- DVD cover
- Genre: Biographical drama
- Based on: Faith of My Fathers by John McCain; Mark Salter;
- Written by: Peter Markle; William Bingham;
- Directed by: Peter Markle
- Starring: Shawn Hatosy; Cary-Hiroyuki Tagawa; Joe Chrest; Erin Cottrell; Chi Muoi Lo; Shea Whigham; Troy Ruptash; Scott Glenn;
- Music by: Velton Ray Bunch
- Country of origin: United States
- Original language: English

Production
- Executive producers: Tom Thayer; Howard Braunstein; Michael Jaffe; Delia Fine;
- Producer: Alan Barnette
- Cinematography: Bill Roe
- Editor: Scott Boyd
- Running time: 90 minutes
- Production companies: Traveler's Rest Films; Jaffe-Braunstein Films; Sony Pictures Television;

Original release
- Network: A&E
- Release: May 30, 2005

= Faith of My Fathers (film) =

2005 film

Faith of My Fathers is a 2005 American biographical drama television film directed by Peter Markle and written by Markle and William Bingham, based on the 1999 memoir by United States Senator and former United States Navy aviator John McCain (with Mark Salter). It aired on A&E on Memorial Day, May 30, 2005.

Filmed in New Orleans, Faith of My Fathers is based on the story of Lieutenant Commander John McCain's experiences as a prisoner of war in North Vietnam for five and a half years during the Vietnam War, interleaved with his memories of growing up in a heritage rich with military service. Shawn Hatosy stars as John McCain, with Scott Glenn as his father, Admiral Jack McCain. Of the North Vietnamese captors, Chi Muoi Lo plays the keyman "Prick" and Cary-Hiroyuki Tagawa plays prison commander "Cat".

==Plot==

John McCain flies his jet from a carrier on a bombing mission over Hanoi, North Vietnam. As a warning buzzer announces incoming missiles, McCain stays with the bomb drop, but is hit by a missile. He lands in the water and is pulled ashore by an angry mob, and taken prisoner. Asked to give information, he gives out the names of the Green Bay Packers rather than of his squadron. In flashbacks, his father tells of how his submarine escaped destruction in World War II, and told him not to worry about his grades, as his father and grandfather "really fooled them" by rising to admiral despite doing poorly in school. In prison, McCain sees other prisoners cruelly tortured, while he sees a couple who appear to have decided to cooperate with the enemy. McCain is given a choice to be released early in recognition that his father is commander of U.S. forces in the Pacific, but he refuses, and suffers for it. During a stepped-up bombing campaign, the prisoners sing "Silent Night", after which negotiations result in a release of prisoners and a trip home.

==Cast==
- Shawn Hatosy as John McCain
- Scott Glenn as Jack McCain
- Cary-Hiroyuki Tagawa as Cat
- Joe Chrest as Craner
- Chi Muoi Lo as Prick
- Erin Cottrell as Carol McCain
- Troy Ruptash as Bud Day
- Shea Whigham as Norris Overly
- Brian F. Durkin as Henry Witt
- Nick Gomez as Becker
- Michael Arata as Captain Hart
- Korbi Dean as Roberta McCain

==Production==
Faith of My Fathers was shot in New Orleans. Filming locations included the former Falstaff Brewery (as the Hanoi Hilton) and Tulane University (as the United States Naval Academy).

==Reception==
When initially aired, the film had 3.7 million viewers, and was A&E's highest-rated program in over a year.

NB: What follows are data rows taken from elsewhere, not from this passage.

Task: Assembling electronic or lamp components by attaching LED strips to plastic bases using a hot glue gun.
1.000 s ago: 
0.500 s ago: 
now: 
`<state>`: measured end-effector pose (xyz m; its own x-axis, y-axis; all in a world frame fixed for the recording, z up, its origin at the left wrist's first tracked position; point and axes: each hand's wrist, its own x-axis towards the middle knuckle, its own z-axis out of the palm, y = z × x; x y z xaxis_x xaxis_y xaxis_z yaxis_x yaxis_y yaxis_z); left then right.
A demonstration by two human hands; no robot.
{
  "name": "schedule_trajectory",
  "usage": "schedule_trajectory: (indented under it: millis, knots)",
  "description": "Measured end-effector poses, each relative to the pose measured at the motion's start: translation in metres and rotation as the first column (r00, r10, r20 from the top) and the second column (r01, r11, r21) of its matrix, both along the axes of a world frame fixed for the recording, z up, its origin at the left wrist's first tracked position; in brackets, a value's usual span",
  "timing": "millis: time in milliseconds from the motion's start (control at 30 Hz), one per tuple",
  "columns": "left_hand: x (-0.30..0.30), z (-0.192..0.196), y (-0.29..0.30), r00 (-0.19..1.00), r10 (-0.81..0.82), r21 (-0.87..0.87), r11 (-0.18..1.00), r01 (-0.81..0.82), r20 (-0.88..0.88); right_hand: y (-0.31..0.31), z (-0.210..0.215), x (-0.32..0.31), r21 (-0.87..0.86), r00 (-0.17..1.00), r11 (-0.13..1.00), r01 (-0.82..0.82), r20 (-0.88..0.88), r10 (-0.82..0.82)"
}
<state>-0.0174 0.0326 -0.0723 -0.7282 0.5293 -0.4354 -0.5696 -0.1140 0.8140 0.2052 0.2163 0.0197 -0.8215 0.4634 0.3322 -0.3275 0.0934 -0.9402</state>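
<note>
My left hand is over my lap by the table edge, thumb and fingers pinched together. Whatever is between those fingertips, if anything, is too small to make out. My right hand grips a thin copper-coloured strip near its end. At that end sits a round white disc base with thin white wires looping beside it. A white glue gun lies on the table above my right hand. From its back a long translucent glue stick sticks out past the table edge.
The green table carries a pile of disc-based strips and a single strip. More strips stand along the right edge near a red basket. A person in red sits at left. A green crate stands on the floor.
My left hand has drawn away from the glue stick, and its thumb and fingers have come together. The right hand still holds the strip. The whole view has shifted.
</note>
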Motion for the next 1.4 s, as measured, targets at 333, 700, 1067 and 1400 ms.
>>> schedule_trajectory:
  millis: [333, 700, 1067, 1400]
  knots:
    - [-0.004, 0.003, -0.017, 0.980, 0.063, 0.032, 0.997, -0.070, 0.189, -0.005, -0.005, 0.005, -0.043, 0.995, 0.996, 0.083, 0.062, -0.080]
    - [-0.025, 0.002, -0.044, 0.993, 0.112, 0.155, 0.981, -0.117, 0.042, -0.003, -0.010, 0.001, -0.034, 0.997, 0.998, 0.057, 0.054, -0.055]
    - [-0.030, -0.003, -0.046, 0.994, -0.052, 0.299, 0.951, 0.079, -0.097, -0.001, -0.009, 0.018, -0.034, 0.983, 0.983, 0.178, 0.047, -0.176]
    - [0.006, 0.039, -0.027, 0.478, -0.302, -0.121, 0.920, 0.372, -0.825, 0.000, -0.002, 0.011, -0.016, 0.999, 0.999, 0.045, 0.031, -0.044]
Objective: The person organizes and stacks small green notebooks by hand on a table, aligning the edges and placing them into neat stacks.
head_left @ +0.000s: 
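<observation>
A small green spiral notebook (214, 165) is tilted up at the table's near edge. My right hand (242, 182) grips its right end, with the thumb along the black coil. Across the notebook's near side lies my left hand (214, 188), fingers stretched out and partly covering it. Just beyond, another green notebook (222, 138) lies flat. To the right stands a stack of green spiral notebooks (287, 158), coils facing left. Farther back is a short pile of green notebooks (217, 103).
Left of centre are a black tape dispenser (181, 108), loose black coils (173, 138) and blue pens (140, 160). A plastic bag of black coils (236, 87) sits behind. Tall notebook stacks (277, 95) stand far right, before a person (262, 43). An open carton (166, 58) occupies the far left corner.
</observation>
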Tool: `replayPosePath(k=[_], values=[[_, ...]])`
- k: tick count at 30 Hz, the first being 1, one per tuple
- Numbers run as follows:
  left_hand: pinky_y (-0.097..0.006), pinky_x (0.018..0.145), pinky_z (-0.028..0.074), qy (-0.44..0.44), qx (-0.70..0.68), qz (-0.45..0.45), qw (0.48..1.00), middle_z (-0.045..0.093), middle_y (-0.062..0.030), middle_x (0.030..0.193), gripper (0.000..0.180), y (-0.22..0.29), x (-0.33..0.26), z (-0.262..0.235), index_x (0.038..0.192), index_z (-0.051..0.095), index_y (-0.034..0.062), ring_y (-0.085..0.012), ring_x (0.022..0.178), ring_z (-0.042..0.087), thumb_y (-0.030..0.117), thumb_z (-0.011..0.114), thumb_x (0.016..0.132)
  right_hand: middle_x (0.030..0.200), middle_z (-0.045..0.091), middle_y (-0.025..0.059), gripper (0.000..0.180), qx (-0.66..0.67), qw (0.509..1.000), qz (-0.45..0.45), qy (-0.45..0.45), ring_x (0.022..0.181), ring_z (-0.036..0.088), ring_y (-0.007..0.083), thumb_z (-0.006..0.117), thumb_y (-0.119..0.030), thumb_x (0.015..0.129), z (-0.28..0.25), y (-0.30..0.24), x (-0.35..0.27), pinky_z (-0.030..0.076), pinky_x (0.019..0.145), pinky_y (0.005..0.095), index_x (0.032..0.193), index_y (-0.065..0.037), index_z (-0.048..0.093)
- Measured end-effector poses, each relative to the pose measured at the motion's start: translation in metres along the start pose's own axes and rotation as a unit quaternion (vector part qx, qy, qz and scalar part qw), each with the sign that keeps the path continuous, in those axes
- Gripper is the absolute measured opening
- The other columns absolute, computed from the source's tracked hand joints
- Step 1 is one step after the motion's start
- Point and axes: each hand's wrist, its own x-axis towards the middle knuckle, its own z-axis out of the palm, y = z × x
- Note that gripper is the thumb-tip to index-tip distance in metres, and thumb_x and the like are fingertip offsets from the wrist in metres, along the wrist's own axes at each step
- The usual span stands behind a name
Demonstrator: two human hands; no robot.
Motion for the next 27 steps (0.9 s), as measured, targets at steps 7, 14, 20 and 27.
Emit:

Reviews for Faith of My Fathers were mixed, with Variety calling the treatment an "earnest adaptation" and "a stark, by-the-numbers account of the horrors POWs endured in Vietnam", while The Washington Post said the film was "serviceable" but fell short of McCain's "much more nuanced" memoir. The New York Times said the film lacked complexity and texture, but that it was "a respectful, moving view of a veteran's effort to pay respects to his family and fellow P.O.W.'s."

The film was nominated for four Primetime Emmy Awards, in categories involving art direction, cinematography, and editing, but did not win any of them. It was also a nominee for the American Society of Cinematographers Awards of 2005. It was released to DVD by Sony Pictures Television on August 30, 2005.

A DVD of the film was commercially released in June 2008 by Sony Pictures Entertainment, and was also used as a contribution reward by McCain's 2008 presidential campaign.